Da parte sua, l’opposizione nel paese sudamericano produttore di petrolio vuole che Maduro rilasci decine di persone che considera prigionieri politici e garantisca ai suoi candidati di candidarsi alle elezioni regionali previste per novembre. Ha anche chiesto che gli aiuti umanitari, come i vaccini COVID-19, siano ammessi.

La Norvegia ha anche aiutato a negoziare precedenti colloqui nel 2019 che alla fine non sono andati a buon fine. Nel 2016, il Vaticano ha sostenuto colloqui simili che sono anche falliti.

Le aspettative di successo durante il primo round che si svolgerà in Messico sono state mitigate dall’esperienza passata.

“Le condizioni in Venezuela semplicemente non ci sono per i prossimi colloqui per fornire un momento di ‘big bang’ che sloggerà [Maduro] dal palazzo presidenziale e ripristinare immediatamente la democrazia”, ​​ha scritto Maryhen Jimenez, accademica presso il Centro latinoamericano dell’Università di Oxford, su Americas Quarterly.

Tornare al tavolo delle trattative è un cambio di rotta per l’opposizione, che in passato ha accusato Maduro di utilizzare il dialogo per guadagnare tempo e alleviare la pressione internazionale.

Funzionari del governo venezuelano hanno abbandonato i colloqui del 2019 a Barbados e Norvegia dopo che gli Stati Uniti hanno intensificato le sanzioni contro l’amministrazione Maduro.

Segni di discorsi seri

Washington ha segnalato la volontà di allentare le sanzioni se Maduro dovesse mostrare segni di seria trattativa con l’opposizione.

Ma l’amministrazione del presidente Joe Biden ha ampiamente mantenuto misure contro l’economia del Venezuela e ha continuato a sostenere il leader dell’opposizione Juan Guaido, riconosciuto come leader legittimo del paese da Washington e da altri governi.

Nel gennaio 2019, Guaido ha dichiarato una presidenza ad interim dopo aver definito fraudolenta la rielezione di Maduro nel 2018. Ma la posizione di Guaido si è indebolita da allora, in gran parte a causa della delusione per il fatto che non è stato in grado di inaugurare una transizione politica.

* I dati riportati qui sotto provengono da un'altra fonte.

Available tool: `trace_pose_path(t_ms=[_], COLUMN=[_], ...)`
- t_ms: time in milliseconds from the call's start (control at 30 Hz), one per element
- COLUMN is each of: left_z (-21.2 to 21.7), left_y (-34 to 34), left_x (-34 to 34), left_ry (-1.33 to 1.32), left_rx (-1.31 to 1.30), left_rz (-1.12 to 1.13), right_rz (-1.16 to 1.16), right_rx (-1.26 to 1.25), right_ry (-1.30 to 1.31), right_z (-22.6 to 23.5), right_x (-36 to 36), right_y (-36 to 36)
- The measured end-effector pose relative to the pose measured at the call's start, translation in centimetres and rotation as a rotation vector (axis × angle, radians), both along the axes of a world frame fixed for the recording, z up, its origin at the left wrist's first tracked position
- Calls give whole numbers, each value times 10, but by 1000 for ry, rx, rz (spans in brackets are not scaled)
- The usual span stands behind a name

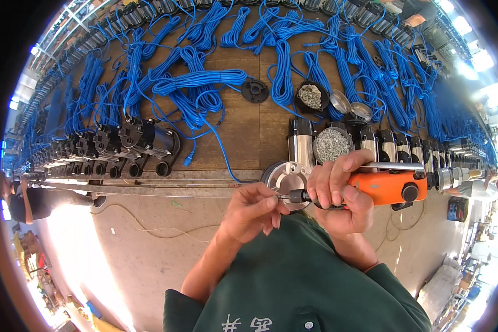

La posizione di Maduro è stata rafforzata dal sostegno di Russia e Cina e le fonti vicine ai colloqui hanno affermato che i delegati russi sarebbero stati presenti ai colloqui di Città del Messico.

Gli elettori aspettano di esprimere il loro voto durante le primarie del Partito Socialista al governo in Venezuela per le elezioni regionali di novembre per governatori e sindaci, a Caracas domenica [Leonardo Fernandez Viloria/Reuters]

Secondo l’agenzia di stampa Reuters, la delegazione dell’opposizione comprenderà l’ex sindaco e avvocato Gerardo Blyde; l’ambasciatore in Colombia nominato dal parlamento del 2015, Tomas Guanipa; l’ambasciatore del governo Guaido negli Stati Uniti, Carlos Vecchio; e l’ex legislatore Stalin Gonzalez.

Il Venezuela “ha bisogno e merita una soluzione”, ha scritto Guaido sui social media venerdì.

Guaido, che si è dichiarato presidente del Venezuela nel 2019 attraverso la sua posizione di presidente del parlamento, vuole garanzie sulle condizioni elettorali e un programma chiaro per le elezioni presidenziali, nonché il rilascio dei prigionieri politici.

Il gruppo negoziale dell’amministrazione Maduro sarà guidato da Jorge Rodriguez, presidente dell’Assemblea nazionale eletto a dicembre, e Hector Rodriguez, governatore dello stato di Miranda e stretto confidente del presidente.

Maduro ha detto in una trasmissione in diretta sulla TV di stato giovedì sera che anche suo figlio, Nicolas “Nicolosito” Maduro Guerra, un legislatore di 31 anni, parteciperà ai colloqui.

La crisi venezuelana ha generato un massiccio esodo che l’Organizzazione degli Stati americani ha recentemente stimato raggiungerà sette milioni di persone entro il 2022, il più grande al mondo, superando quelli della Siria.